The harshest critique of the original church likely came from parish priest Fridolin Honold, who wrote to the Baden Finance Ministry on April 6, 1886:

"When one enters the church here, one is positively repelled by the desolate emptiness that meets the eye …, as it resembles an empty warehouse or a neglected railway hall … tears involuntarily come to the eyes, especially when one considers what is spent nowadays on the interiors of waiting rooms, music halls, restaurants, and gymnasiums. Upon entering, the flat, grey-painted wooden ceiling immediately catches the eye, as pitiful as one might find in the hallway of a respectable citizen’s house … In our church, twelve clerestory windows in the main nave, likely part of an earlier plan, have been nailed shut with boards since 1849 (!). In the main nave, due to the lofty, widely spaced arcades, columns, windows, pilasters and friezes, there are no large surfaces, so decorative and ornamental painting could be applied here. In contrast, the choir and side aisles offer splendid surfaces for painting. These walls were once coated with light yellow ochre—the familiar kitchen color—and adorned with very plain pilasters, pilasters and foliage friezes, etc. Now everything has faded and turned a pale grey.

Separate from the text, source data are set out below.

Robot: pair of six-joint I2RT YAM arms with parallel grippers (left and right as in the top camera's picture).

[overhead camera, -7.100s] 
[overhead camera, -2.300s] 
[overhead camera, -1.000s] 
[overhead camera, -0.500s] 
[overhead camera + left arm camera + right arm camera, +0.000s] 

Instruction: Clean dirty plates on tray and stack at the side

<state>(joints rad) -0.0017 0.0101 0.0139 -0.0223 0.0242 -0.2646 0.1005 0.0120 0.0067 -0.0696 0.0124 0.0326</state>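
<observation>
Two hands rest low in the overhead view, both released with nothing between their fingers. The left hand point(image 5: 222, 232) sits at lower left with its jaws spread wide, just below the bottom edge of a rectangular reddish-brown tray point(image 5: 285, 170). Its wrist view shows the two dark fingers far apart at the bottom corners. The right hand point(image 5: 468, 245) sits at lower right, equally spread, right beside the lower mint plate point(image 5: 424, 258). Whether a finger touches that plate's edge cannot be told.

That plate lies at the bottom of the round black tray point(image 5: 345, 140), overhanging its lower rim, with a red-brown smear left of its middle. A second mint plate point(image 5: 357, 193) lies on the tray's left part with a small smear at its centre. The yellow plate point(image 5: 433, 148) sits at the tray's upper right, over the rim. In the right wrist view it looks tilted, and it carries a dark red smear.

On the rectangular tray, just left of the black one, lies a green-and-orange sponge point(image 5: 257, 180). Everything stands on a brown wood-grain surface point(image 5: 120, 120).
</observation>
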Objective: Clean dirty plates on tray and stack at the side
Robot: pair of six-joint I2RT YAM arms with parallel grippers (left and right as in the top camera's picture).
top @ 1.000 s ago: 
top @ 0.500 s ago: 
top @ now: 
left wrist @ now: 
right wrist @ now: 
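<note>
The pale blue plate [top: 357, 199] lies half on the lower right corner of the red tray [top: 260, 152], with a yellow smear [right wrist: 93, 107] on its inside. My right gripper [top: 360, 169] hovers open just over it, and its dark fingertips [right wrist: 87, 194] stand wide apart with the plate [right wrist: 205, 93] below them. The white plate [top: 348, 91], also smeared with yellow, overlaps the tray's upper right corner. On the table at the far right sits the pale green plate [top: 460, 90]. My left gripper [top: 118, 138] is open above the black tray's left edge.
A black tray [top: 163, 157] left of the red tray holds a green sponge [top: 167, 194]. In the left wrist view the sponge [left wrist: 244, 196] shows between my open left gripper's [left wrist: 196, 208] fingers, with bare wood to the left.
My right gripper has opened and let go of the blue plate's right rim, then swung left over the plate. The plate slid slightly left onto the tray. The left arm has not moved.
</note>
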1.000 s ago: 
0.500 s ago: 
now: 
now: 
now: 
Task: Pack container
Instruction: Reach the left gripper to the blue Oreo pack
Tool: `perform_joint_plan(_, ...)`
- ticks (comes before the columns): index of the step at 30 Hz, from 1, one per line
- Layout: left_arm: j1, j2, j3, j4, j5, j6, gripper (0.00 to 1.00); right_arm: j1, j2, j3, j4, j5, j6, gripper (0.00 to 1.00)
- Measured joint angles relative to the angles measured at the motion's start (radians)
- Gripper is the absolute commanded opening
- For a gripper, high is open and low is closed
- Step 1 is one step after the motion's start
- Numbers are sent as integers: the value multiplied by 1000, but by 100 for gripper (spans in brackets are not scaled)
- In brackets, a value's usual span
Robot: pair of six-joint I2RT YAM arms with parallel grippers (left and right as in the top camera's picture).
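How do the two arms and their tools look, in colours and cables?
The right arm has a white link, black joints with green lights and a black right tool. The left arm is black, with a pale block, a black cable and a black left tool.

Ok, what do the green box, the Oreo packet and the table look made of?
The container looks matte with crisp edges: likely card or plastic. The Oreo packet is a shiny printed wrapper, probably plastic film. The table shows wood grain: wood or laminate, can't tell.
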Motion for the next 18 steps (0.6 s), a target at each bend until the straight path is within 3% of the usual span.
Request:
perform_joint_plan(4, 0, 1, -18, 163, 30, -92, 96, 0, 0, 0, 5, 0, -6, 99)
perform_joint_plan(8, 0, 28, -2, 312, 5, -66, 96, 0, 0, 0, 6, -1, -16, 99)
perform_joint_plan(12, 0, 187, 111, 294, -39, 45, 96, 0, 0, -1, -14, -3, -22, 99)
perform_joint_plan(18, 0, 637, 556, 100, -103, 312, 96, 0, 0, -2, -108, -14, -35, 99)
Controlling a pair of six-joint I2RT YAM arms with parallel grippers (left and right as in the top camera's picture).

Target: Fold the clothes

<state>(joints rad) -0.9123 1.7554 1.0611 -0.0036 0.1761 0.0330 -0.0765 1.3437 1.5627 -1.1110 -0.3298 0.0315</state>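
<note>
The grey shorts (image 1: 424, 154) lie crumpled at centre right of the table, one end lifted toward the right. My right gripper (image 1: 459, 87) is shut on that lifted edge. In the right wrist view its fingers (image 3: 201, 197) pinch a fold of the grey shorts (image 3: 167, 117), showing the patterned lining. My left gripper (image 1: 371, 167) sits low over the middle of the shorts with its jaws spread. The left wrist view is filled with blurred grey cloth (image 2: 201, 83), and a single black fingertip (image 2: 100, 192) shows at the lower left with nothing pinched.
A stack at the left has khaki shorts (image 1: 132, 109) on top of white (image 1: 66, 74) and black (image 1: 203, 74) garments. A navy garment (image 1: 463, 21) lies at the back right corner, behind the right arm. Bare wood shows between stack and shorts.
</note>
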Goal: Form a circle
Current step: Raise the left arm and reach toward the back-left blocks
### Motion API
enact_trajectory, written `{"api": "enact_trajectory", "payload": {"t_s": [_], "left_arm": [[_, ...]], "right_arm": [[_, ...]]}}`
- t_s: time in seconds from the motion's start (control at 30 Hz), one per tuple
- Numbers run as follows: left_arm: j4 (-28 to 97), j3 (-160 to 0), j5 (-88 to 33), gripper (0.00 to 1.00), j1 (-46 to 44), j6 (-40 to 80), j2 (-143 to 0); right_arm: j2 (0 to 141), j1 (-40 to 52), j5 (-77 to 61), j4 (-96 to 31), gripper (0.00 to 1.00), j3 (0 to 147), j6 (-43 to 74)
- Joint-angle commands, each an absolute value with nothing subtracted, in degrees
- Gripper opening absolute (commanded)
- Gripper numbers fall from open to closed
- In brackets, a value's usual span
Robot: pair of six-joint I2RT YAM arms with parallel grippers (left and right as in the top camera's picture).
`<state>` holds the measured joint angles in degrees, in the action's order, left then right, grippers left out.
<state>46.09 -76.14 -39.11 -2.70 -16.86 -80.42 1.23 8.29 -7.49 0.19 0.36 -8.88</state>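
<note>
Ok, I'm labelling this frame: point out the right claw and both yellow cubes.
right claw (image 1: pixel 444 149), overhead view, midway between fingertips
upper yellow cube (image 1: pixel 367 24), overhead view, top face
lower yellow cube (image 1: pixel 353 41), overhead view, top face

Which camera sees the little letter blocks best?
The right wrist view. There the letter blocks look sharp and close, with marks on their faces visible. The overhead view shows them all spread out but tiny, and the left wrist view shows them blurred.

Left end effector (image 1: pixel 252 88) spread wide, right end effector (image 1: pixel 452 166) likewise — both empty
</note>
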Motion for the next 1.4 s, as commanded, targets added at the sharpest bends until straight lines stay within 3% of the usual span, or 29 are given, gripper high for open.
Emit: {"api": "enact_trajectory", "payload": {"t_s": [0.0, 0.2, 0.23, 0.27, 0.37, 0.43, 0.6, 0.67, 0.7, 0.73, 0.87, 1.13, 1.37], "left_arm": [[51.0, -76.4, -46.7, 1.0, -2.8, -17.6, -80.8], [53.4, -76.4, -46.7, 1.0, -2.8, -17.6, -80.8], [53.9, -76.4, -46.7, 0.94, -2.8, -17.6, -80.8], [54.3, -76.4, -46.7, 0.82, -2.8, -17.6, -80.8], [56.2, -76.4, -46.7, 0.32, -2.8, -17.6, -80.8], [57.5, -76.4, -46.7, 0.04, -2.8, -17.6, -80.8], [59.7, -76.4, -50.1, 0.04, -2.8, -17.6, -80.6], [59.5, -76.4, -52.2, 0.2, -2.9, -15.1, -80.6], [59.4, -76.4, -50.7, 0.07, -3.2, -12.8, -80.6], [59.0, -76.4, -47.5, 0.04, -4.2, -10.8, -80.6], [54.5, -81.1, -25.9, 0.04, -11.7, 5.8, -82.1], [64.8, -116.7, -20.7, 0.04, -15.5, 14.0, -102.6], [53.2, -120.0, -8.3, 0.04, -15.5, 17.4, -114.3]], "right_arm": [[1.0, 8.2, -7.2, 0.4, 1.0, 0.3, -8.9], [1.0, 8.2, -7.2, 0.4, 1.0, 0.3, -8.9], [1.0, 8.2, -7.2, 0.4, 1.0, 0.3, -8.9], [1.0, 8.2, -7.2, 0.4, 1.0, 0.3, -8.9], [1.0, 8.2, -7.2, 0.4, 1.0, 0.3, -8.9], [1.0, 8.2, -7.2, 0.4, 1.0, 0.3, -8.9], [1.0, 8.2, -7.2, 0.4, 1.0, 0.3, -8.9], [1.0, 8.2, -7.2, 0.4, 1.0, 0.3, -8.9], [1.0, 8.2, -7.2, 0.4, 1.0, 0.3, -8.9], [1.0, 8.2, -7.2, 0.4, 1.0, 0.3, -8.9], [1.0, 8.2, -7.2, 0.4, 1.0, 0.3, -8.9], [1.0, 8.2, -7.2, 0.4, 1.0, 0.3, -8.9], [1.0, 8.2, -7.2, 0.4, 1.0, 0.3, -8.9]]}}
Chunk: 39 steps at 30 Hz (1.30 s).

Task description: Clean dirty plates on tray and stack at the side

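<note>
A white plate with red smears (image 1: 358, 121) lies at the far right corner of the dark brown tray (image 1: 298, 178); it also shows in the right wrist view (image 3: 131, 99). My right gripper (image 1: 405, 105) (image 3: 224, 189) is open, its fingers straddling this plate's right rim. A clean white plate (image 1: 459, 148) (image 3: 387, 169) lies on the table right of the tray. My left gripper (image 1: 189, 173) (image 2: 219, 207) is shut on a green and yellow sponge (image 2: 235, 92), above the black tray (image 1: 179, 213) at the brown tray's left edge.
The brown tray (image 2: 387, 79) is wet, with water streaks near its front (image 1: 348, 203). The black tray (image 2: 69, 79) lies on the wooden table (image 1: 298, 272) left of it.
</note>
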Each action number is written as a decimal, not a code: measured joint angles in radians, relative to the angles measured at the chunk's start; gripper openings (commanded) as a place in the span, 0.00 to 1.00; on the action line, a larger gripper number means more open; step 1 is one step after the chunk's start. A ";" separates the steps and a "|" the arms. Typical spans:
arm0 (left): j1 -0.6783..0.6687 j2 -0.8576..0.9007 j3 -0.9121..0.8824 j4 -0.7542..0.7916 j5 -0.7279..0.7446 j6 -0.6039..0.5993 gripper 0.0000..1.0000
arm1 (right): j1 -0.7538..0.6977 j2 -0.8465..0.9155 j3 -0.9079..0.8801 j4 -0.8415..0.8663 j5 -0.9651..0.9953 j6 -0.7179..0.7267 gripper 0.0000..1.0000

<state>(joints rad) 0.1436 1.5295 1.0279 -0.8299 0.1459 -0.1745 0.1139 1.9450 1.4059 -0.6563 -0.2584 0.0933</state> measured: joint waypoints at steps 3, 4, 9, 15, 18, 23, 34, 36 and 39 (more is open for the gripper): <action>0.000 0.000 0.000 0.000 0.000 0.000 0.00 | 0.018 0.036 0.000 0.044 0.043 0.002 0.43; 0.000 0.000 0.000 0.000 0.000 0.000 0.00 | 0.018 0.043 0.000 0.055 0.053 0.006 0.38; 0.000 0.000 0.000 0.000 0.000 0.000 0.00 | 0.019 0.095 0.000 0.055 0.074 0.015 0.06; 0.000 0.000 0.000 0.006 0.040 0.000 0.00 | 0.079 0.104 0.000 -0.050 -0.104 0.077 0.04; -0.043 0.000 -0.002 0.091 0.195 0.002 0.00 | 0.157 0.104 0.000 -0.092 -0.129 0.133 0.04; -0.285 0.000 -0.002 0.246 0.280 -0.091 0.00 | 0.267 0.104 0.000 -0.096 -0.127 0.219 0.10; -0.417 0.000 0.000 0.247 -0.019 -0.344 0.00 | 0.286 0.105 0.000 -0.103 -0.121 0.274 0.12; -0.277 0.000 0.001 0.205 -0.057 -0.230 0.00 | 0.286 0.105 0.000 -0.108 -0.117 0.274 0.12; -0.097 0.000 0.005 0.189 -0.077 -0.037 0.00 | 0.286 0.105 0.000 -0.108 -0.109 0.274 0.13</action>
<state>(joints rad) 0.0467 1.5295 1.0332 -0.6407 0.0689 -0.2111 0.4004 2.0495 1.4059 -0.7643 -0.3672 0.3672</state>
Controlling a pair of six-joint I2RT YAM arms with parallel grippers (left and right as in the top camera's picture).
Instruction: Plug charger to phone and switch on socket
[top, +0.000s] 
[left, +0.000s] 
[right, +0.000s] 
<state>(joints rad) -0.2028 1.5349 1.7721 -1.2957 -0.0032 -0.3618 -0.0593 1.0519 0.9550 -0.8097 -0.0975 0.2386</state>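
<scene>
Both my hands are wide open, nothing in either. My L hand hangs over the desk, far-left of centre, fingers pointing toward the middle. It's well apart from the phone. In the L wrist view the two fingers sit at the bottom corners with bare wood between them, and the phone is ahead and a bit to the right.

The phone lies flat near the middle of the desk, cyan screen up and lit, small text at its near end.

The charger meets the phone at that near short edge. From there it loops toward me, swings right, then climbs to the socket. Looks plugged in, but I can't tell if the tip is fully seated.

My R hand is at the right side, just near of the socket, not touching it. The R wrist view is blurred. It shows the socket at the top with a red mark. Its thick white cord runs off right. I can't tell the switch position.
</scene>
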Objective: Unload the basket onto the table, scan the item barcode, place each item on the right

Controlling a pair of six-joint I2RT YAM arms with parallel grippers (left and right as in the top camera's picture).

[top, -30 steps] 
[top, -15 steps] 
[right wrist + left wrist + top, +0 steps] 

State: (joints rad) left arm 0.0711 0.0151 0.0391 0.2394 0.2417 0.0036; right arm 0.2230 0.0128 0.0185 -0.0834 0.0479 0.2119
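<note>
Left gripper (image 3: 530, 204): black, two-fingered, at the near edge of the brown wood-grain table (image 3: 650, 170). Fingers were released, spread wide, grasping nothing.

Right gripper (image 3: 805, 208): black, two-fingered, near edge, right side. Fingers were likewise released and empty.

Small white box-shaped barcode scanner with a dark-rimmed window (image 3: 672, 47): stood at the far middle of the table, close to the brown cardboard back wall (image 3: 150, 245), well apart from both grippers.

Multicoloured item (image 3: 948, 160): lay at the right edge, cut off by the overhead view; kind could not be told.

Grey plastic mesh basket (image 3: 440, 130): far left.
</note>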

In a letter to the Archdiocesan Ordinariate in Freiburg, he added that the side altars were so poor that a well-traveled painter described them as resembling milk crates. The 1970s restoration revealed that the wall treatment Honold likened to a neglected railway hall consisted primarily of blockwork painting.

Franz Baer, from the Archdiocesan Building Office, criticized the tower's upper section, the unrealized clerestory windows, and the vaulting's decorative shortcomings, noting the church's blend of early Christian and early Romanesque motifs typical of Hübsch's style. Berckmüller adapted his evangelical church design, simplifying it due to budget constraints. The Finance Ministry praised Berckmüller's “outstanding” work but admitted the interior's whitewash had become unsightly.

Honold's efforts and Simmler's work created a “remarkably rich and cohesive interior,” one of the region's most characteristic and high-quality Gesamtkunstwerke. Hans Jakob Wörner credited Honold's vision and resources for the “impressive” pictorial cycle, achieving a harmonious blend of architecture, painting, and sculpture.